Fenêtres sur l’extérieur, et principal moyen pour une personne détenue de rester en contact avec ses proches, les communications écrites et téléphoniques ne sont néanmoins guère favorisées par l’administration pénitentiaire. Tous les courriers, à l’exception de ceux échangés avec son avocat ou certaines autorités administratives et judiciaires, peuvent être lus. Pourtant, le Conseil de l’Europe recommande d’être le moins intrusif possible, avec une ouverture des lettres seulement « si il existe une raison spécifique de soupçonner que son contenu pourrait être illégal » (RPE 24). Faute de cela, les personnes incarcérées et leurs proches tendent à s’auto-censurer. Ils « s’abstiennent d’évoquer des sujets trop personnels », ce « qui peut conduire à un appauvrissement des rapports affectifs et en définitive à un isolement sentimental » relève la Commission nationale consultative des droits de l’homme (2004).
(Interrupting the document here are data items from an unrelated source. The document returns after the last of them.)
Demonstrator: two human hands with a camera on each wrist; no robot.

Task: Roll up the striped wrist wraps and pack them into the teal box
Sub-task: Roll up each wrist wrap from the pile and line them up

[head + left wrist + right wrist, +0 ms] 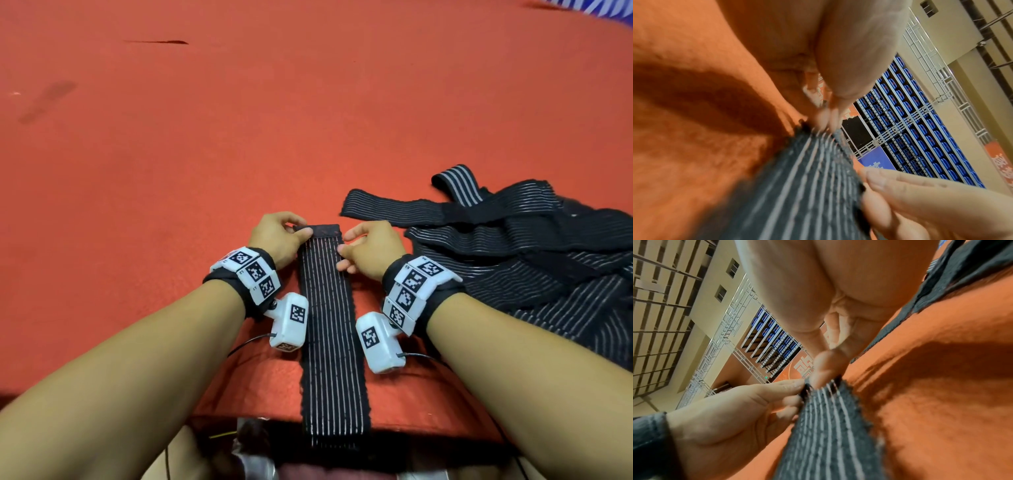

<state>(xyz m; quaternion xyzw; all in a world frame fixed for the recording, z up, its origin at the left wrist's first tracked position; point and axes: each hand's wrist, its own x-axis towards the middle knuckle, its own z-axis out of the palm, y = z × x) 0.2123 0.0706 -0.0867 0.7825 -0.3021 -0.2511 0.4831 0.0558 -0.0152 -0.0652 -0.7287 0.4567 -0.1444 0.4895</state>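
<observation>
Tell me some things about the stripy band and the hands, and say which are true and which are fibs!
1. Both hands pinch the far end of the stripy wrap. True: left hand, right hand.
2. The wrap is fully rolled up. False: it lies flat and stretched out.
3. More stripy wraps lie heaped beside the right hand. True.
4. The surface is green. False: it is orange-red.
5. A teal box sits beside the wraps. False: none is in view.
</observation>
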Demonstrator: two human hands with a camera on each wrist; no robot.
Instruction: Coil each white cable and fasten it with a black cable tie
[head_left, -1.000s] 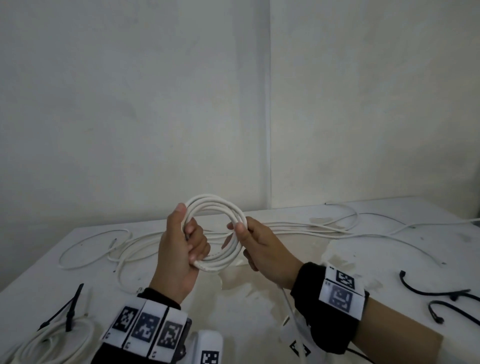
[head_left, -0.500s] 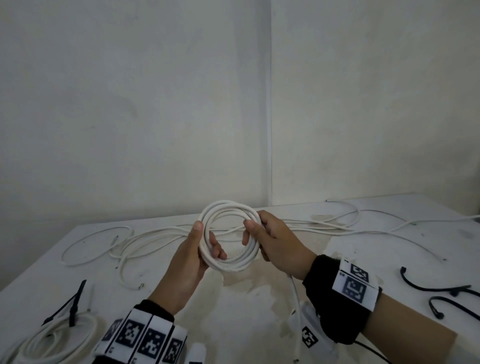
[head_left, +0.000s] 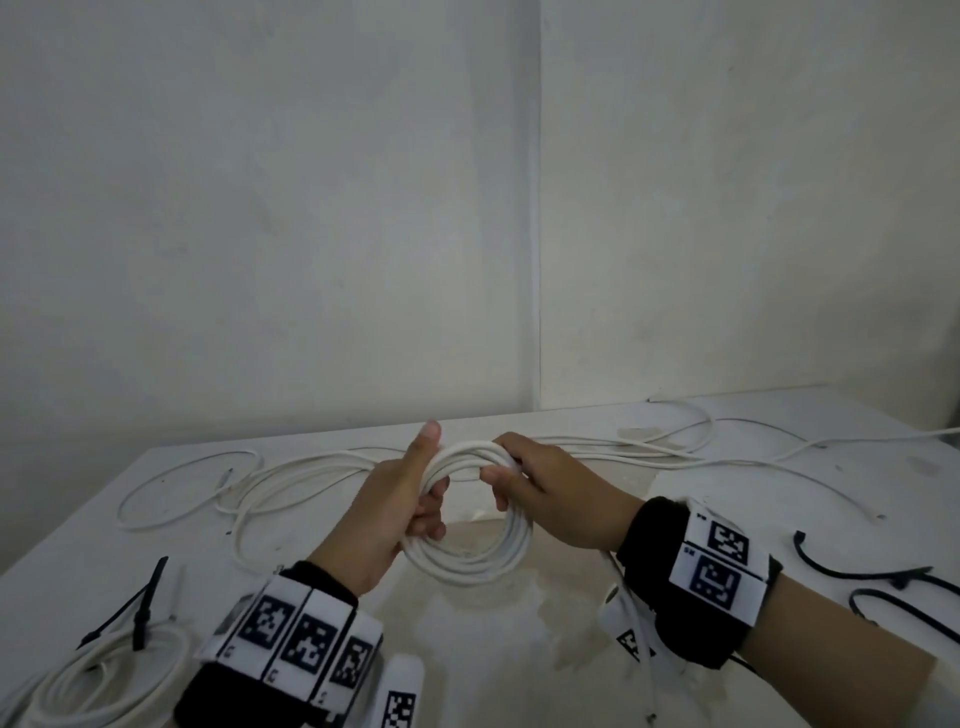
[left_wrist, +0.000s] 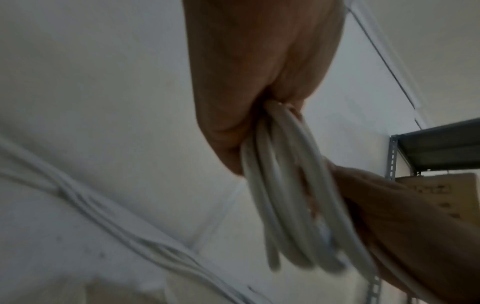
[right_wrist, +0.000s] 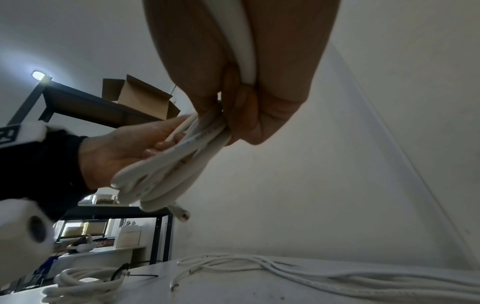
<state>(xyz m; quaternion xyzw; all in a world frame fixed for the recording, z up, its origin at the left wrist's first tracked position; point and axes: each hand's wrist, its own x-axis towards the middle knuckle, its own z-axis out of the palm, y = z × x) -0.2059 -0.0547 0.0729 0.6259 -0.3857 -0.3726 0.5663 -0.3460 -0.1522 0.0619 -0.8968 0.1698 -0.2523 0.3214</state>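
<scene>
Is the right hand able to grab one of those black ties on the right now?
Probably not yet. The right hand is busy gripping the white coil with the left hand. The black ties lie bare on the table beside that wrist, nothing covering them.

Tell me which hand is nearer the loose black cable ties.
Right. The right hand grips the white coil's right side, nearer the loose black cable ties at the table's right; the left hand grips its left side.

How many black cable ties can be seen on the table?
3. One black cable tie is fastened around the finished coil at the near left. Two loose ties lie at the right edge, one slightly farther than the other. More may be outside the view.
</scene>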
Les correspondances téléphoniques sont également écoutées. Les cabines, non cloisonnées, sont placées dans les cours de promenade ou les coursives, ce qui ne permet pas la confidentialité des conversations vis-à-vis des co-détenus. Les horaires sont en outre limités. Il est impossible d’appeler en fin de journée, après le travail de ses proches. Et les tarifs sont très élevés – un euro environ pour cinq minutes de conversation sur un poste fixe. Autant d’éléments qui favorisent l’introduction illégale de téléphones portables. Le Contrôleur général des lieux de privation de liberté, ainsi que divers parlementaires de gauche comme de droite, se sont prononcés pour l’autorisation de mobiles quitte à ce qu’ils soient bridés pour ne permettre l’accès qu’à quelques numéros, ce qui permettrait de les contrôler et de limiter la lutte sans fin et coûteuse contre ces objets. Cependant, le sujet reste tabou. Comme l’accès généralisé et encadré à Internet qui permettrait pourtant de favoriser les démarches d’insertion.